Benjamin Lees

Lees, Benjamin

Benjamin Lees (January 8, 1924 – May 31, 2010) was an American composer of classical music.

After serving in the United States military, Lees studied composition under Halsey Stevens, as well as with Kalitz and Ingolf Dahl, at the University of Southern California in Los AngelesCalifornia. Composer George Antheil, impressed by Lees’ compositions, offered further tutelage; this period lasted four years, at the end of which Lees won a Fromm Foundation Award. Of Antheil, Lees declared: “He changed my life.”[4]
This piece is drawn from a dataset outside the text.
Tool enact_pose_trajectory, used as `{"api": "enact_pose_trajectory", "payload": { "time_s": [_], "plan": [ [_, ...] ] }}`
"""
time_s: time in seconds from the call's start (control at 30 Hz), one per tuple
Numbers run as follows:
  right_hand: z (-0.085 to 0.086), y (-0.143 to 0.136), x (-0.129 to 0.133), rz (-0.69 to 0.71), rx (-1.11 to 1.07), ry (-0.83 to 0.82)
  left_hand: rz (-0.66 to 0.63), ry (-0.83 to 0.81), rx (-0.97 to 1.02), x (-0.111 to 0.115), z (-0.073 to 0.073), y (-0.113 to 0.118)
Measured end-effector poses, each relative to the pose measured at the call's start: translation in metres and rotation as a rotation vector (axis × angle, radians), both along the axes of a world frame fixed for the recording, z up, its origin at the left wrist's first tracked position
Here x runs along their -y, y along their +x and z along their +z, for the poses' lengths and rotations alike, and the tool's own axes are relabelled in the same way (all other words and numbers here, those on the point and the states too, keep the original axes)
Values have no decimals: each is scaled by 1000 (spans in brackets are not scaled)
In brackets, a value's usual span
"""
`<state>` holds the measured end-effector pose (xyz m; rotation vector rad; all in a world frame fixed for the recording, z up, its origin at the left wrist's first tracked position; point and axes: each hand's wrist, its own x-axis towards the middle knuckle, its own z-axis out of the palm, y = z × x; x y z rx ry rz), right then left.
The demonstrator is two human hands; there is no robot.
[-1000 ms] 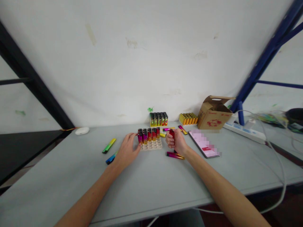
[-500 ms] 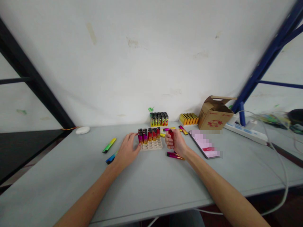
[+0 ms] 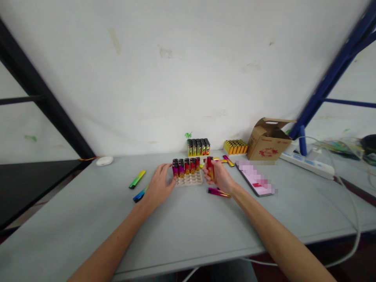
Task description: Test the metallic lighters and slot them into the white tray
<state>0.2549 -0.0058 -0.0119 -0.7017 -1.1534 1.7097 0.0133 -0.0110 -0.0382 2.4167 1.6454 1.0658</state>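
A white tray (image 3: 190, 181) with a grid of round holes stands before me, with several purple and red lighters (image 3: 187, 166) upright in its back and left holes. Against the tray's left end rests my left hand (image 3: 160, 186), thumb at the front corner and fingers behind, gripping it. Just right of the tray, my right hand (image 3: 221, 178) is closed around a red lighter (image 3: 210, 166) held upright. Below that hand a purple and gold lighter (image 3: 219, 192) lies flat on the table. A blue lighter (image 3: 140, 194) is partly hidden by my left hand.
A green-yellow lighter (image 3: 137, 179) lies to the left. Behind stand a tray of black-topped lighters (image 3: 199, 147) and a block of yellow lighters (image 3: 235, 147). On the right are a cardboard box (image 3: 266, 147), a phone (image 3: 255, 180) and a white power strip (image 3: 308, 164).
The red lighter in my right hand shows more of its body now, as the fingers around it have loosened and shifted. My left hand stays at the tray. The view has moved slightly.
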Motion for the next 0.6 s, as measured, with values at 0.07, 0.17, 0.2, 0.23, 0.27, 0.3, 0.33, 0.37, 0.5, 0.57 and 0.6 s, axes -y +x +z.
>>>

The receipt of a Guggenheim Fellowship in 1954 allowed him to live in Europe, realizing his goal of developing his individual style away from current fashions in the American art music scene and resulting in a number of mature and impressive works.[5] Returning to the United States in 1961, he divided his time between composition and teaching at several institutions. These included the Peabody Conservatory (1962–64, 1966–68), Queens College (1964–66), the Manhattan School of Music (1972–74), and the Juilliard School (1976–77).[5]

Lees rejected atonalism and Americana in favor of classical structures. Niall O’Loughlin writes in The New Grove Dictionary of Music and Musicians, “From an early interest in the bittersweet melodic style of Prokofiev and the bizarre and surrealist aspects of Bartók‘s music, he progressed naturally under the unconventional guidance of Antheil.”[5] Lees’ music is rhythmically active, with frequently changing accents and meter even in his early works, and is known for its semitonal inflections in melody and harmony.[5]

In 1954, the NBC Symphony Orchestra performed his Profiles for Orchestra on a national radio broadcast.[6] In 1970, Medea in Corinth, his one-act musical drama, was given its premiere at the Purcell Room, Queen Elizabeth Hall, London,[7] and was subsequently broadcast by CBS Television in 1974.[8] Other, notable works include Symphony No. 4: Memorial Candles, commissioned by the Dallas Symphony Orchestra in 1985 to commemorate the Holocaust, and Symphony No. 5: Kalmar Nyckel, written in 1986 to honor the founding of Wilmington, Delaware.[6] (Kalmar Nyckel was the name of the ship that first carried the original settlers from Sweden to what would become Wilmington.)[6] In 1994 Echoes of Normandy was commissioned by the Dallas Symphony Orchestra to commemorate the 50th anniversary of the D-Day landings.[7] His 1998 Piano Trio no. 2, “Silent Voices” was written in Palm Springs.[9]

Lees received a Grammy nomination for Kalmar Nyckel in 2003, following release of a recording by the German orchestra Staatsphilharmonie Rheinland-Pfalz under Stephen Gunzenhauser.[6] He lost to Dominick Argento.[6]

Lees married Luba Leatrice Banks in 1948. They had one daughter.[1] Lees donated his archive of manuscripts, sketches, scores, letters, photographs, articles, recordings and posters to Yale University. Shortly before his death at age 86, he emailed that he was, “busy as fleas in a circus”.[1] He died in Glen Cove, New York.